▶ [Task]
Word for word, reproduce the listing that follows, excluding any pictures it contains.

▶ [Data below]
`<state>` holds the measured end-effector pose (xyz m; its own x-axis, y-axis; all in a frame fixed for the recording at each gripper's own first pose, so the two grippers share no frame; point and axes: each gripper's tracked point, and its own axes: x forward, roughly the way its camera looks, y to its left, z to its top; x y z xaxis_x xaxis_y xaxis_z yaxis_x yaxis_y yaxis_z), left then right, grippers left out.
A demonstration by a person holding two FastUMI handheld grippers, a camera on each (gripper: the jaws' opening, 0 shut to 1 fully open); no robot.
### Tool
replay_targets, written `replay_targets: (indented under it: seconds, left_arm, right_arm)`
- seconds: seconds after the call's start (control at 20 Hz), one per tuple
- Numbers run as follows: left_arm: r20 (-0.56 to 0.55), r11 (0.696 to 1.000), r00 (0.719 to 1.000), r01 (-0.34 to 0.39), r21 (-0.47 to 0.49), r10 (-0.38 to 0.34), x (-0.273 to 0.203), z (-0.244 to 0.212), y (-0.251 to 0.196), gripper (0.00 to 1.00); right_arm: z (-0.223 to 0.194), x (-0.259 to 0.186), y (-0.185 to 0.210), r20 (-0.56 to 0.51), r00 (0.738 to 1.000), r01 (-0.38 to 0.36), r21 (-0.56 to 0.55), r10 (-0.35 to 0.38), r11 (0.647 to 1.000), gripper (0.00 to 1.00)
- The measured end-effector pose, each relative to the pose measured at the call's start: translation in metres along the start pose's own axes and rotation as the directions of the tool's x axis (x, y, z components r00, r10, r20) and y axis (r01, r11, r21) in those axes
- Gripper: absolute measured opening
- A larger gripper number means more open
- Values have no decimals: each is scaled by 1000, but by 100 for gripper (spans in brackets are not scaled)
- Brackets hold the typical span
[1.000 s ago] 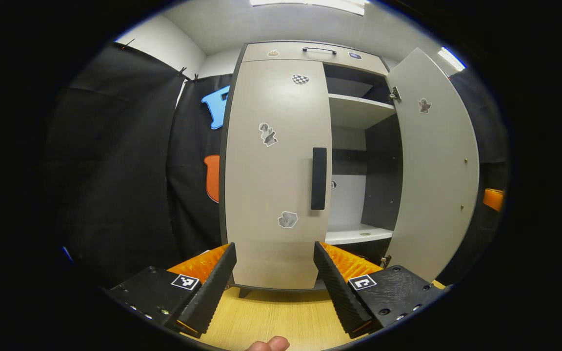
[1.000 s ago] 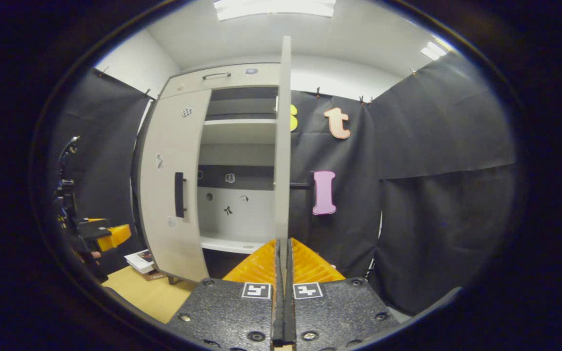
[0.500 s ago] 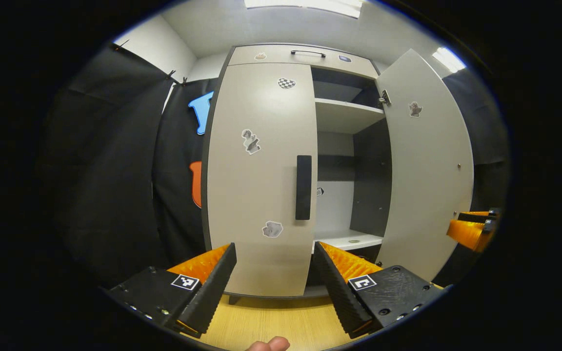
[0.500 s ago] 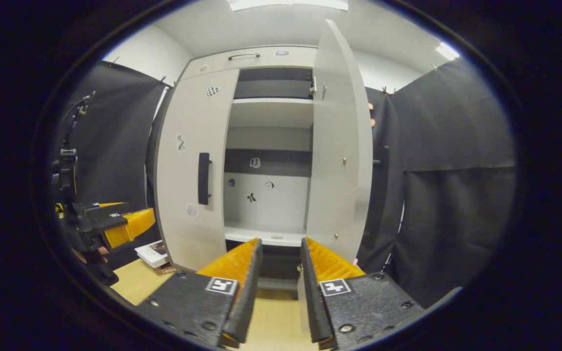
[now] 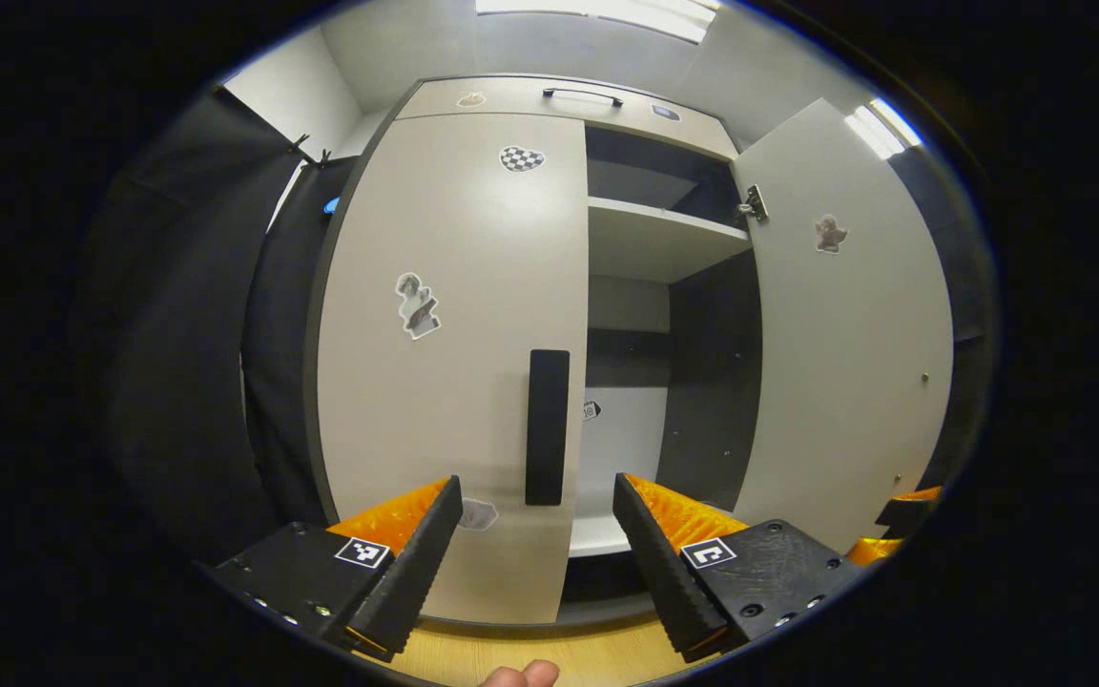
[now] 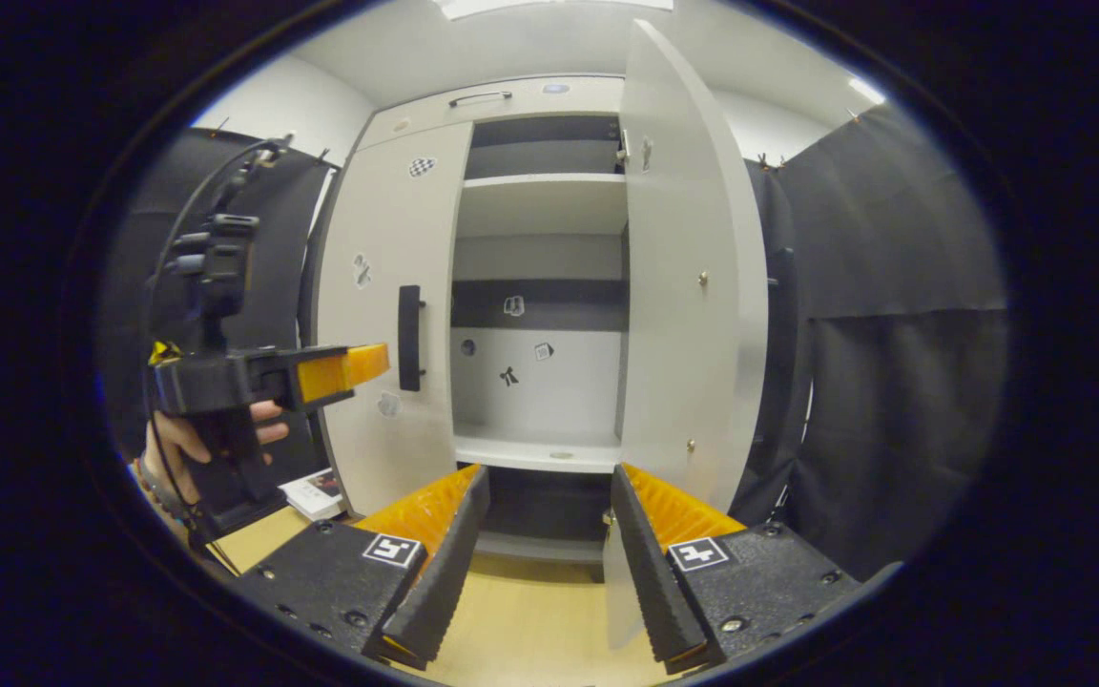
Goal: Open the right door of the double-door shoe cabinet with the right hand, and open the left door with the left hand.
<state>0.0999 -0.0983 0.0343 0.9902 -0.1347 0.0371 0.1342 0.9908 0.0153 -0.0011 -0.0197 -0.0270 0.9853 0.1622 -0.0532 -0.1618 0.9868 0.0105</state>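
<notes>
A tall light-grey shoe cabinet stands ahead. Its right door is swung wide open, showing white shelves inside. The left door is closed, with a dark vertical handle near its inner edge. My left gripper is open, its fingers spread to either side of and just below that handle, a short way off. In the right gripper view the left gripper, held in a hand, points at the handle. My right gripper is open and empty, facing the open compartment.
Black cloth walls stand on both sides of the cabinet. A drawer with a slim handle tops it. Wooden floor lies below. Some booklets lie on the floor by the cabinet's left foot.
My right gripper went from shut on the right door's edge to open, and pulled back. My left gripper moved closer to the left door's handle.
</notes>
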Motion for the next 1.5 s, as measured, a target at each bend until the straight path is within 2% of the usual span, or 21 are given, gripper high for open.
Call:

▶ [Finished exercise]
`<state>` holds the measured end-effector pose (xyz m; its own x-axis, y-axis; all in a frame fixed for the recording at each gripper's own first pose, so the two grippers share no frame; point and axes: each gripper's tracked point, and its own axes: x forward, roughly the way its camera looks, y to its left, z to its top; x y z xaxis_x xaxis_y xaxis_z yaxis_x yaxis_y yaxis_z), left then right, grippers left out.
A demonstration by a person holding two FastUMI handheld grippers, a camera on each (gripper: the jaws' opening, 0 shut to 1 fully open); no robot.
### Tool
replay_targets, written `replay_targets: (indented under it: seconds, left_arm, right_arm)`
- seconds: seconds after the call's start (control at 20 Hz), one per tuple
- Numbers run as follows: left_arm: r20 (-0.56 to 0.55), r11 (0.696 to 1.000), r00 (0.719 to 1.000), r01 (-0.34 to 0.39), r21 (-0.47 to 0.49), r10 (-0.38 to 0.34), x (-0.273 to 0.203), z (-0.244 to 0.212), y (-0.251 to 0.196), gripper (0.00 to 1.00); right_arm: z (-0.223 to 0.194), x (-0.259 to 0.186), y (-0.185 to 0.210), r20 (-0.56 to 0.51), r00 (0.738 to 1.000), r01 (-0.38 to 0.36), r21 (-0.56 to 0.55), r10 (-0.35 to 0.38), r11 (0.647 to 1.000), gripper (0.00 to 1.00)
- The measured end-effector pose, each relative to the pose measured at the call's start: translation in metres along the start pose's own axes and rotation as the directions of the tool's x axis (x, y, z components r00, r10, r20) and y axis (r01, r11, r21) in those axes
- Gripper: absolute measured opening
- A larger gripper number means more open
- Values have no decimals: each is scaled by 1000, but by 100 for gripper (spans in brackets are not scaled)
- Brackets hold the typical span
[1.000 s ago] 
[1.000 s ago] 
[0.500 s ago] 
[0.500 s ago] 
[now] 
[now] 
Goal: Open the right door of the double-door shoe cabinet with the right hand, and open the left door with the left hand.
<state>0.0999 -0.0983 0.0343 0.9902 -0.1347 0.0371 0.1342 0.9908 0.0153 -0.0011 -0.0197 -0.0270 0.9853 0.1622 -0.0532 -0.1618 0.9868 0.0105</state>
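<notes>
A tall light-grey shoe cabinet stands ahead. Its right door is swung wide open, showing white shelves inside. The left door is closed, with a dark vertical handle near its inner edge. My left gripper is open, its fingers spread to either side of and just below that handle, a short way off. In the right gripper view the left gripper, held in a hand, points at the handle. My right gripper is open and empty, facing the open compartment.
Black cloth walls stand on both sides of the cabinet. A drawer with a slim handle tops it. Wooden floor lies below. Some booklets lie on the floor by the cabinet's left foot.
My right gripper went from shut on the right door's edge to open, and pulled back. My left gripper moved closer to the left door's handle.
</notes>
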Motion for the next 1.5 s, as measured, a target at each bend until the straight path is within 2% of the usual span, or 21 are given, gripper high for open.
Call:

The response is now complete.